Entretien avec Jean Baechler, professeur émérite de sociologie historique (Paris-Sorbonne), membre de l’Institut, initiateur du programme « L’homme et la guerre » et codirecteur de Penseurs de la stratégie.

À l’incipit de la présentation de l’ouvrage que vous avez codirigé, vous indiquez qu’il est « impensable de traiter de la guerre sans aborder la stratégie […] ». À votre avis, l’est-elle aujourd’hui suffisamment, en particulier dans la sphère de l’enseignement universitaire civil ?

Je commencerai par préciser que cet ouvrage collectif est conçu comme une contribution à un projet de bien plus grande ampleur, que, sur ma proposition, l’Académie des sciences morales et politiques et l’Institut de France ont accepté de patronner. L’intitulé en souligne le propos : « L’homme et la guerre ». Sur trois ou quatre ans (2013-2016), j’organise plus d’une quinzaine de colloques de trois jours et de séminaires de deux jours, chacun consacré à un aspect ou à une dimension de la guerre. Tous les actes seront publiés aux éditions Hermann. Mon ambition est de montrer que la guerre est, depuis environ dix mille ans, au cœur de la condition humaine et des histoires humaines et que, en raison de sa centralité, elle entretient des relations profondes avec tous les domaines de l’humain : le politique, l’économique, le droit, la géographie, la psychologie, l’histoire…

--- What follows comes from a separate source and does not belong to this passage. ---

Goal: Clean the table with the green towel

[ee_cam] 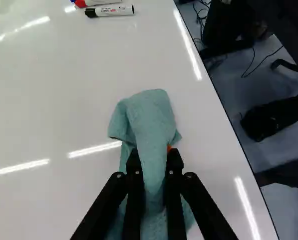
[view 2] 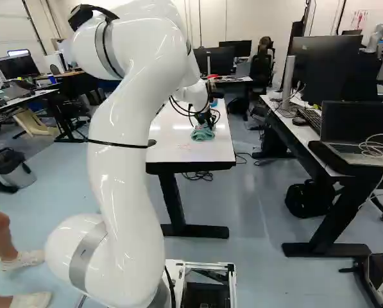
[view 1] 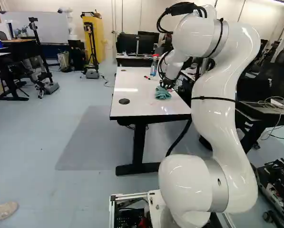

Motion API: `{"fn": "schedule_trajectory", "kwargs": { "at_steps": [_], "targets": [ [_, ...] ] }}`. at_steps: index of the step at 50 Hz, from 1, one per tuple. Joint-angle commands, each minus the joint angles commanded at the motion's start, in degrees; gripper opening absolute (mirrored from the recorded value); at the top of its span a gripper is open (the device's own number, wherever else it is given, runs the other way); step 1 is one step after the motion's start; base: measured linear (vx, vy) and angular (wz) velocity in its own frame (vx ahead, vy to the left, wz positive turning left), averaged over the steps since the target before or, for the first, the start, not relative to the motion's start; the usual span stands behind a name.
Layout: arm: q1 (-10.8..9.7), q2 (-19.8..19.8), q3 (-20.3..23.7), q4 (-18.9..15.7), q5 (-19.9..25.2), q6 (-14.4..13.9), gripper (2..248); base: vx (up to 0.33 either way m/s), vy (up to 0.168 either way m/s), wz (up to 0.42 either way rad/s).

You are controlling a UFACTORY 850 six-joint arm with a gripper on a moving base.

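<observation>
At the near end of the white rectangular table (view 1: 146, 107), faint reddish marks (view 2: 184, 146) lie near and left of our soft green cloth towel (ee_cam: 151, 117), so if we ride too high on the way there, only the loose folds skim them and the dirt stays. Farther in, toward the right edge, our black two-fingered gripper (ee_cam: 153, 157) has its fingers clamped on the bunched towel, and pressing too low could scrape their hard tips on the glossy top, while a rightward stroke could slip off the edge; beyond, a long far sweep might roll the black-capped white marker (ee_cam: 110, 11) away.
</observation>
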Motion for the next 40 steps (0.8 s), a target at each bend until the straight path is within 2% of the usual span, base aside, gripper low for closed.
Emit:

Si l’objet figure distinctement dans la matière historique, il est passible d’une démarche scientifique. Mon objectif est donc de fonder en raison une science de la guerre ou polémologie, ou, du moins, de suggérer vivement qu’un tel projet est réaliste et réalisable. Je précise encore que je prends le mot de « science » au sens précis d’un mode rationnel du connaître, reposant sur quatre opérations enchaînées : une hypothèse dont il est possible de déduire des prédictions de phénomènes à observer ; la vérification des prédictions avec des faits avérés ; la réitération des deux opérations jusqu’à atteindre une certitude satisfaisante, ce qui engage la recherche dans une exploration par essais/échecs/tris ; à la fin, on doit pouvoir produire une explication du phénomène étudié. La science appliquée à un objet du réel donne une science, en l’occurrence la polémologie comme science de la guerre, à côté de la politologie, de la démographie, de la science économique, de celle des religions, de la suicidologie…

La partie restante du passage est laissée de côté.